(Items listed in a dataset)
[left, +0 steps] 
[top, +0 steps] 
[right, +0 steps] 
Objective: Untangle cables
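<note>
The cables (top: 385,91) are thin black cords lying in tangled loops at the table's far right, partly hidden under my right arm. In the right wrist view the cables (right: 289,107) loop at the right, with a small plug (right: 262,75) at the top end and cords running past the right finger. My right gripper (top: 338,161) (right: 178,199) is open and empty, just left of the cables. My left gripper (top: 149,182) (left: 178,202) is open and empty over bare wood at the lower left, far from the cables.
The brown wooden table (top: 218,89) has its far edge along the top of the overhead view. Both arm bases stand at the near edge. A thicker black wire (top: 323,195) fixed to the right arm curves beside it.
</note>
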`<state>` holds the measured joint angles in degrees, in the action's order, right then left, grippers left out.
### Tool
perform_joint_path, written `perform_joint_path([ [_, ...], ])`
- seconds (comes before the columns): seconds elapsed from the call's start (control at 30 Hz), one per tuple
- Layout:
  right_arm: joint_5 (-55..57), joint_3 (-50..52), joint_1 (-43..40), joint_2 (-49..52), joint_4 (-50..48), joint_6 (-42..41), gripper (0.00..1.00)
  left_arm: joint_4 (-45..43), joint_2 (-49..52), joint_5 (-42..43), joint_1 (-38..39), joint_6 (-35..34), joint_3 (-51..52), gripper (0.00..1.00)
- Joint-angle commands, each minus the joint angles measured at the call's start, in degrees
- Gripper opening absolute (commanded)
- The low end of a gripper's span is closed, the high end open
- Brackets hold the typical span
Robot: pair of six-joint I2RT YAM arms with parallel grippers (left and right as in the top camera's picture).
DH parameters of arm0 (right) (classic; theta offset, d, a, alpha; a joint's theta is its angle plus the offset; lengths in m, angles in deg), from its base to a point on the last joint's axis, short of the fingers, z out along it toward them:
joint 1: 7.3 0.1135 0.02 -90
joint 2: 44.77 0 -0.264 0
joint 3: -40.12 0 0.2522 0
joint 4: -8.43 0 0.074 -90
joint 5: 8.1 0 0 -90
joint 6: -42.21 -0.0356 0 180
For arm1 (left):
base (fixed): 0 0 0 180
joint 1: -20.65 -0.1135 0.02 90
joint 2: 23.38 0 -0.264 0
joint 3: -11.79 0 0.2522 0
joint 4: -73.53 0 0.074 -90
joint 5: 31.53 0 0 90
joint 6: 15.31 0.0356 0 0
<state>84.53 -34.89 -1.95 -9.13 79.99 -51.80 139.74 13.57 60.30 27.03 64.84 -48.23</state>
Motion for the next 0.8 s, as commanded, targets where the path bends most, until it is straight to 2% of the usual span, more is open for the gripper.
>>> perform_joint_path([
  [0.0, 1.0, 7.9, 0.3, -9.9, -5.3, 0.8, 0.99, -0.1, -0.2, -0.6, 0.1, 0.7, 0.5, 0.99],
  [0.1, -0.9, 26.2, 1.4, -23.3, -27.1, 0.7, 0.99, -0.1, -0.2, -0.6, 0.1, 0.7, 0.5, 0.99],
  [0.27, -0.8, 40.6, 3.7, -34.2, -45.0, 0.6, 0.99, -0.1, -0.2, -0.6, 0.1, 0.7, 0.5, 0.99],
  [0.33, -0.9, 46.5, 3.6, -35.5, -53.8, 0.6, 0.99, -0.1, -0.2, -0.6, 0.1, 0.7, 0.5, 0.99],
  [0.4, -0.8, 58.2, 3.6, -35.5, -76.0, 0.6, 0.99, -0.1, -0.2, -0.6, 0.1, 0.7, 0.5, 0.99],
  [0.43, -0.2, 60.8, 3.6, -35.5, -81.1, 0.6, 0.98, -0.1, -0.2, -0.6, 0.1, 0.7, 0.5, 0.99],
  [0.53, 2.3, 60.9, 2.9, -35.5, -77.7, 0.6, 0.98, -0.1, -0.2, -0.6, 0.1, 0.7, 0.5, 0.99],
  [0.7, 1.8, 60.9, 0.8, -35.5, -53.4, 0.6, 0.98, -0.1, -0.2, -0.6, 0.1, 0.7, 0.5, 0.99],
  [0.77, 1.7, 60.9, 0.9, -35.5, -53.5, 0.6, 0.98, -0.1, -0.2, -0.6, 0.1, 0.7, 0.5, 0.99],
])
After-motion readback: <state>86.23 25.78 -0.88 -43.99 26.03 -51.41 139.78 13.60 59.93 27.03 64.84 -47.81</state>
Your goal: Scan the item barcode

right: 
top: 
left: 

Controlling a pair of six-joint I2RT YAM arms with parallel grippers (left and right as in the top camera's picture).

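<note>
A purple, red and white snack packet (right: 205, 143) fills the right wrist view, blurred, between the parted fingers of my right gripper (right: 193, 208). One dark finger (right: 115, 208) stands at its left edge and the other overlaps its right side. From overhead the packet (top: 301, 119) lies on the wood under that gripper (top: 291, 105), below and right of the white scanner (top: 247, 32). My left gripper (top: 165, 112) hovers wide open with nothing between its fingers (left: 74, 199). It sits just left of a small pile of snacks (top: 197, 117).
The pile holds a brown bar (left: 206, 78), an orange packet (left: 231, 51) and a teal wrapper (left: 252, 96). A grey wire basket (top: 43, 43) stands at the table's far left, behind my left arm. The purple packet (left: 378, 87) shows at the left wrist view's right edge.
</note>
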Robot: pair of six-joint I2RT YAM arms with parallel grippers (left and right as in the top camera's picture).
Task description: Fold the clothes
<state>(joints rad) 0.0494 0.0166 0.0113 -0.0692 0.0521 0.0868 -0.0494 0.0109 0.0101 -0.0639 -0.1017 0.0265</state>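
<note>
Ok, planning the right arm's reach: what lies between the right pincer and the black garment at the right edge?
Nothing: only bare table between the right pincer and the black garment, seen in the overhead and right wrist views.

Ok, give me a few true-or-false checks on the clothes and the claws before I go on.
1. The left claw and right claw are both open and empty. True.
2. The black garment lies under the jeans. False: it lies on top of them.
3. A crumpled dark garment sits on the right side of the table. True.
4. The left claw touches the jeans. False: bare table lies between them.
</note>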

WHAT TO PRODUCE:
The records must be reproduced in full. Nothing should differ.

YOUR SOLUTION:
[left, +0 steps] 
[top, +0 steps] 
[right, +0 steps] 
Objective: Untangle cables
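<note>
The cables (top: 385,91) are thin black cords lying in tangled loops at the table's far right, partly hidden under my right arm. In the right wrist view the cables (right: 289,107) loop at the right, with a small plug (right: 262,75) at the top end and cords running past the right finger. My right gripper (top: 338,161) (right: 178,199) is open and empty, just left of the cables. My left gripper (top: 149,182) (left: 178,202) is open and empty over bare wood at the lower left, far from the cables.
The brown wooden table (top: 218,89) has its far edge along the top of the overhead view. Both arm bases stand at the near edge. A thicker black wire (top: 323,195) fixed to the right arm curves beside it.
</note>
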`<state>` holds the measured joint angles in degrees, in the action's order, right then left, grippers left out.
### Tool
perform_joint_path, written `perform_joint_path([ [_, ...], ])`
- seconds (comes before the columns): seconds elapsed from the call's start (control at 30 Hz), one per tuple
- Layout:
  right_arm: joint_5 (-55..57), joint_3 (-50..52), joint_1 (-43..40), joint_2 (-49..52), joint_4 (-50..48), joint_6 (-42..41), gripper (0.00..1.00)
  left_arm: joint_4 (-45..43), joint_2 (-49..52), joint_5 (-42..43), joint_1 (-38..39), joint_6 (-35..34), joint_3 (-51..52), gripper (0.00..1.00)
- Joint-angle commands, each minus the joint angles measured at the call's start, in degrees
- Gripper opening absolute (commanded)
- The low end of a gripper's span is closed, the high end open
- Brackets hold the typical span
Robot: pair of six-joint I2RT YAM arms with parallel grippers (left and right as in the top camera's picture).
DH parameters of arm0 (right) (classic; theta offset, d, a, alpha; a joint's theta is its angle plus the offset; lengths in m, angles in deg), from its base to a point on the last joint's axis, short of the fingers, z out along it toward them:
joint 1: 7.3 0.1135 0.02 -90
joint 2: 44.77 0 -0.264 0
joint 3: -40.12 0 0.2522 0
joint 4: -8.43 0 0.074 -90
joint 5: 8.1 0 0 -90
joint 6: -42.21 -0.0356 0 180
For arm1 (left):
base (fixed): 0 0 0 180
joint 1: -20.65 -0.1135 0.02 90
joint 2: 23.38 0 -0.264 0
joint 3: -11.79 0 0.2522 0
joint 4: -73.53 0 0.074 -90
joint 5: 31.53 0 0 90
joint 6: 15.31 0.0356 0 0
<state>84.53 -34.89 -1.95 -9.13 79.99 -51.80 139.74 13.57 60.30 27.03 64.84 -48.23</state>
Motion for the next 0.8 s, as commanded, targets where the path bends most, until it is straight to 2% of the usual span, more is open for the gripper.
>>> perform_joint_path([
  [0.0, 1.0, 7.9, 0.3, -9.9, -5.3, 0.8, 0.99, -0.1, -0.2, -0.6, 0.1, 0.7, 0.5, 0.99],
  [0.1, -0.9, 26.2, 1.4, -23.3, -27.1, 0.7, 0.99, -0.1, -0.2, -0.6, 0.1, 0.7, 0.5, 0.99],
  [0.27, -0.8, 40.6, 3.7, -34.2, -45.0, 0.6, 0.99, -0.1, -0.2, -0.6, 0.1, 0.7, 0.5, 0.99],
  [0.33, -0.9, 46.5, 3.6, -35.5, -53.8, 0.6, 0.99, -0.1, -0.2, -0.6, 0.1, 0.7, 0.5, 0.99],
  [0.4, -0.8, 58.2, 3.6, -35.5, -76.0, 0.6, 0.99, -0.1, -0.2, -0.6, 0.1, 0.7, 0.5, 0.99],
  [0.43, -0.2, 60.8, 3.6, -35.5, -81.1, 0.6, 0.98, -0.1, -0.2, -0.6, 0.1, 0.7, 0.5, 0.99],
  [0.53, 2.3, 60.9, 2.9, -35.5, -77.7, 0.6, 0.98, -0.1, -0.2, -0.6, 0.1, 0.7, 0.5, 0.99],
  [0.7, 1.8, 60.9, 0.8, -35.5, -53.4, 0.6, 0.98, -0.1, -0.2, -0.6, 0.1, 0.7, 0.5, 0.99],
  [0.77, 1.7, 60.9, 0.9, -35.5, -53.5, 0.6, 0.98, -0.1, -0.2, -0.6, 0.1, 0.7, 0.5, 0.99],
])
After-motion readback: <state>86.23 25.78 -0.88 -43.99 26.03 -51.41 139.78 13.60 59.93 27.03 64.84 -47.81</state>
Your goal: Scan the item barcode

right: 
top: 
left: 

Controlling a pair of six-joint I2RT YAM arms with parallel grippers (left and right as in the top camera's picture).

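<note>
A purple, red and white snack packet (right: 205, 143) fills the right wrist view, blurred, between the parted fingers of my right gripper (right: 193, 208). One dark finger (right: 115, 208) stands at its left edge and the other overlaps its right side. From overhead the packet (top: 301, 119) lies on the wood under that gripper (top: 291, 105), below and right of the white scanner (top: 247, 32). My left gripper (top: 165, 112) hovers wide open with nothing between its fingers (left: 74, 199). It sits just left of a small pile of snacks (top: 197, 117).
The pile holds a brown bar (left: 206, 78), an orange packet (left: 231, 51) and a teal wrapper (left: 252, 96). A grey wire basket (top: 43, 43) stands at the table's far left, behind my left arm. The purple packet (left: 378, 87) shows at the left wrist view's right edge.
</note>
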Robot: pair of six-joint I2RT YAM arms with parallel grippers (left and right as in the top camera's picture).
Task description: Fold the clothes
<state>(joints rad) 0.0494 0.0166 0.0113 -0.0692 0.0521 0.0868 -0.0494 0.0109 0.0101 -0.0639 -0.1017 0.0265</state>
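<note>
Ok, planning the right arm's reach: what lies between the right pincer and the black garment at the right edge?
Nothing: only bare table between the right pincer and the black garment, seen in the overhead and right wrist views.

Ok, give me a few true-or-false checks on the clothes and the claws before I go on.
1. The left claw and right claw are both open and empty. True.
2. The black garment lies under the jeans. False: it lies on top of them.
3. A crumpled dark garment sits on the right side of the table. True.
4. The left claw touches the jeans. False: bare table lies between them.
</note>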

The output returned above is complete.